Posted on — Feb 1, 2024

In programming, there are patterns everywhere: patterns of building code, patterns for organising components, even patterns for how to test things. A whole industry is looking for patterns to solve all their problems.

But amongst them all, there’s one pattern I whole-heartedly love, it’s the Early Exit. In this short and sweet post, I want to declare my undying love to the Early Exit, sharing my excitement.

From If+else to ladders and conditionals hell

Functions routinely need to check some edge case isn’t hit, usually with more edge cases than actual routine happy-path code lines.

The most obvious way to write this is to have if for the case that is good, and else the cases that aren’t.

def change_blogpost(post, user, content_change):
    if user.is_admin():
        return change_content(post, content_change, who=user.id)
    else:
        raise NotAuthorizedError("User is not admin")
Code Snippet 1: Hypothetical piece of code, dealing with admins alone being able to change posts.

Now, once this specific “if” is sorted, the code for when everything goes according to plan is inside an if, so it is shifted “inwards” by one layer of indentation.
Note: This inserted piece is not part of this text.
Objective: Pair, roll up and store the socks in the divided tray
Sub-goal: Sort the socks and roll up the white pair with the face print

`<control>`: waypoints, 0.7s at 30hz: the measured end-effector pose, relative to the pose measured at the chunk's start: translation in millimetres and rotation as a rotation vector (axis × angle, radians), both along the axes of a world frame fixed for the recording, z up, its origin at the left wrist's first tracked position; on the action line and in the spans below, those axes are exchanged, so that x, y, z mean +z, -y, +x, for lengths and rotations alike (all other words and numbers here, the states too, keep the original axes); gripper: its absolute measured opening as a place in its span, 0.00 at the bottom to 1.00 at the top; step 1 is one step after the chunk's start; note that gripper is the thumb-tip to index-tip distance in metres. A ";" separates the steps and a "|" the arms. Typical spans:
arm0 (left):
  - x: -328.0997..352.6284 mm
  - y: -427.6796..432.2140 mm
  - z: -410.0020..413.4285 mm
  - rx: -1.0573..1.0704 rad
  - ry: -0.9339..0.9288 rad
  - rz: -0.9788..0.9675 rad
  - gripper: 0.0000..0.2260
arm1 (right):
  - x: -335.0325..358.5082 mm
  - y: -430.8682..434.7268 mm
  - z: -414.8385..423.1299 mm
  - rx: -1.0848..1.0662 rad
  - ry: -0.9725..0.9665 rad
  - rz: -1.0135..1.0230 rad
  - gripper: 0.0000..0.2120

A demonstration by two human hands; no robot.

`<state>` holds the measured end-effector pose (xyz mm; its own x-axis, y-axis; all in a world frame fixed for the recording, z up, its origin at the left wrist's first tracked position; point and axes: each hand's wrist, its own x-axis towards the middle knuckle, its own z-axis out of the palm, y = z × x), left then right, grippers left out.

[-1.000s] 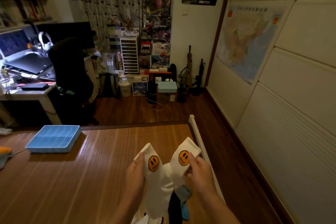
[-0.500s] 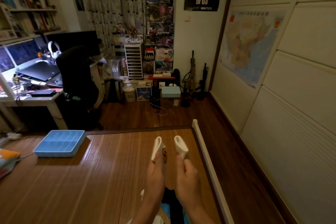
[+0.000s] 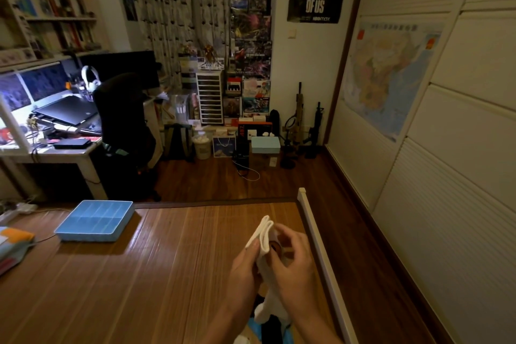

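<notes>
Two white socks (image 3: 264,237) with an orange smiley patch are pressed together, cuffs up, above the wooden mat. My left hand (image 3: 244,268) grips them from the left and my right hand (image 3: 294,268) pinches them from the right. Their lower ends (image 3: 268,307) hang down between my wrists. More socks, dark and blue (image 3: 269,328), lie in a heap under my forearms, partly hidden. The blue divided tray (image 3: 69,227) sits on the mat far to the left, with nothing visible in its compartments.
A white rail (image 3: 315,232) edges the mat on the right, with a drop to the dark wood floor beyond. Folded cloth items (image 3: 14,243) lie at the left edge. A desk and black chair (image 3: 122,126) stand behind the tray.
The two socks, held apart a second ago with smiley patches facing me, have been brought together into one stacked pair. My view has tilted slightly up and left.
</notes>
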<state>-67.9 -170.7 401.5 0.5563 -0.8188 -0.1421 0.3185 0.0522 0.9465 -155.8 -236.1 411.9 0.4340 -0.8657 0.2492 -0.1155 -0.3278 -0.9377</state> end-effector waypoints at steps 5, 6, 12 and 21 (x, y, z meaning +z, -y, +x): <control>7.4 1.2 5.5 -0.035 0.000 -0.058 0.18 | 3.3 9.8 -3.4 0.003 0.001 -0.025 0.14; 7.9 1.6 6.4 -0.040 0.022 -0.067 0.19 | 3.4 11.2 -3.2 0.010 0.007 -0.011 0.14; 14.9 3.0 13.4 -0.082 0.105 -0.066 0.19 | 5.5 16.7 -0.4 0.171 0.079 0.030 0.03; 21.3 -3.1 27.7 -0.133 0.075 -0.066 0.20 | 7.4 27.1 -1.8 0.237 0.046 0.010 0.06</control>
Of course, with more things to check, this gets more elaborate, an issue called various names like if-else ladders, or conditional hell.

def change_blogpost(post, user, content_change):
    if user.is_admin():
        if post.published:
            # The main point of this function is here:
            return change_content(post, content_change, who=user.id)
        else:
            raise ContentNotPublishedError("Draft article cannot be changed")
    else:
        raise NotAuthorizedError("User is not admin")
Code Snippet 2: More elaborate checks

The entire structure becomes unwieldy, as we hide the very core of the function in a scaffolding that isn’t easily scannable from afar.

Exit Early!

Early exit is a practice that favours getting the wrong case out of the way early, exiting as fast as possible from the function, returning or erroring as needed, in order to progressively weed out the edge cases, and allow us to focus on the happy path.
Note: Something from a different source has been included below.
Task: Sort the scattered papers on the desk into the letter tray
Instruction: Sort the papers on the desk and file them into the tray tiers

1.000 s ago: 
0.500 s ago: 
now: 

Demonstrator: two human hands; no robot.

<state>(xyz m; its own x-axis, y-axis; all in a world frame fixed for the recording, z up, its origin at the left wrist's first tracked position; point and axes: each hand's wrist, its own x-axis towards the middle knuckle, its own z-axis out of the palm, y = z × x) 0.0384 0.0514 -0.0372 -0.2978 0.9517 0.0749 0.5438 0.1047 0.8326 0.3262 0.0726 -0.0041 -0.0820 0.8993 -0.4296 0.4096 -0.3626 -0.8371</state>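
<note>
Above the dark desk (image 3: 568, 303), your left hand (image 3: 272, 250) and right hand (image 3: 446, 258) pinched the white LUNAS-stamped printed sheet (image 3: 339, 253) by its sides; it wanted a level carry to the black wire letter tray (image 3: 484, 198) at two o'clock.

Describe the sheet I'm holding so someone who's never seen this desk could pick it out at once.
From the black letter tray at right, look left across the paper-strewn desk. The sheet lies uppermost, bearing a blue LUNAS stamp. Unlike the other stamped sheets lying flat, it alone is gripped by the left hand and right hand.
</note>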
Because the bad case has already returned, the further we are in the function, the more things we can assert about the current state of the world.

def change_blogpost(post, user, content_change):
    if not user.is_admin():
        raise NotAuthorizedError("User is not admin")
    # We KNOW user is admin if we reach here
    return change_content(post, content_change, who=user.id)
Code Snippet 3: First example, rewritten as early exit
def change_blogpost(post, user, content_change):
    if not user.is_admin():
        raise NotAuthorizedError("User is not admin")
    # We KNOW user is admin if we reach here
    if not post.published:
        raise ContentNotPublishedError("Draft article cannot be changed")
    # User is admin + post published already:
    return change_content(post, content_change, who=user.id)
Code Snippet 4: More elaborate checks, early-exit style. Notice how with each comment, we build up more certainty about the state of the system we're in, allowing us to pick the right action.
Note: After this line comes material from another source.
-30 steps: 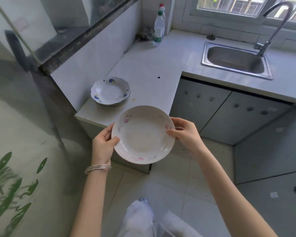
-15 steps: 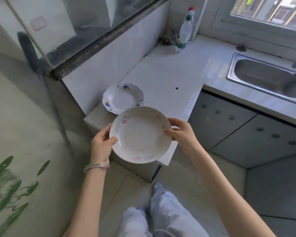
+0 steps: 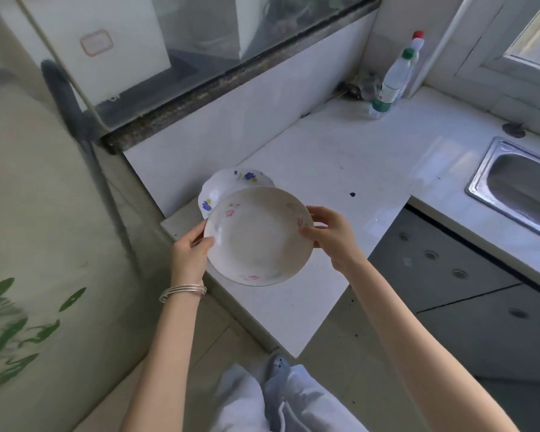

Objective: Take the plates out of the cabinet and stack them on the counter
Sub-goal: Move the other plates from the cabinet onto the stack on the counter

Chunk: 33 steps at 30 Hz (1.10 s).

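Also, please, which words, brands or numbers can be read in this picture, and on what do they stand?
Nothing can be read.
Green bottle label: blurred.
Pink-framed sticker on the white box: blurred.
Held plate and stacked plates: flowers only, no text.

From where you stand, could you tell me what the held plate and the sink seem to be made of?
The held plate: likely glazed ceramic, glossy white with painted pink flowers. The sink: apparently stainless steel, brushed grey, reflective rim.
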Each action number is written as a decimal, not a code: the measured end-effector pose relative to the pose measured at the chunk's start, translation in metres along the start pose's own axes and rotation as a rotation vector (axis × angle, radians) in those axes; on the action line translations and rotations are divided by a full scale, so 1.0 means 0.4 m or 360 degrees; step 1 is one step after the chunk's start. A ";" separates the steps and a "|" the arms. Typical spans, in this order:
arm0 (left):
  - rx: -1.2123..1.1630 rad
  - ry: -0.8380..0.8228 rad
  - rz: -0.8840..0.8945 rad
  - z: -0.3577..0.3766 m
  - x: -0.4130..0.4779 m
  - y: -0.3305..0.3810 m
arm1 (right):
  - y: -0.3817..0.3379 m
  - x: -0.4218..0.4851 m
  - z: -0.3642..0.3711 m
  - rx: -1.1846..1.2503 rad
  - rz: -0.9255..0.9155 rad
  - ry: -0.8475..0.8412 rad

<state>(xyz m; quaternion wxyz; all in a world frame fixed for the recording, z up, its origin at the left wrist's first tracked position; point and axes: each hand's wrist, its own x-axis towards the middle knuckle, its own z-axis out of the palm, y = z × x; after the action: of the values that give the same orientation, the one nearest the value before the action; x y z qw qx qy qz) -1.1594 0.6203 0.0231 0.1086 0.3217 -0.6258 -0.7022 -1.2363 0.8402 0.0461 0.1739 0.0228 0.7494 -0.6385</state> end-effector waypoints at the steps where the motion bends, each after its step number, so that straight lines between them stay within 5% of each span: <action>1: -0.0014 0.0022 -0.0013 0.003 0.010 0.003 | -0.001 0.017 0.004 0.0003 0.0010 0.0002; 20: 0.0179 0.0130 -0.0171 -0.068 0.278 -0.030 | 0.055 0.303 0.204 -0.0272 0.0149 0.0071; 33: 0.0249 -0.0044 -0.0136 -0.041 0.363 -0.031 | 0.089 0.362 0.204 -0.0332 0.0178 0.0229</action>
<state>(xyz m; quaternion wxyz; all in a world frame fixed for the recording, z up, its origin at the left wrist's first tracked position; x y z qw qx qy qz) -1.2583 0.5289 -0.0347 0.0443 0.3459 -0.6659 -0.6595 -1.3441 0.7408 -0.0399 0.1565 0.0918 0.8198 -0.5431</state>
Note that the resulting code avoids multiple levels of indentation, dealing with one thing at a time, ending up with a shorter solution that reads more like a sentence.

This allows developers to focus on the specific case being dealt with on the specific line being worked on, instead of what combination of if/else ladder got us to be on this particular line.

Early Exit, forever!

That’s all for early exit: I haven’t come across any situation that wasn’t improved by flipping an if/else into an early exit, which makes it a bit of an underrated superpower.

I hope I’ve communicated the pleasure of flipping complex conditionals around, and hope you get as much mileage as I do out of this silly little trick.

Small insights like these remind me how much fun it is to play with computer programs.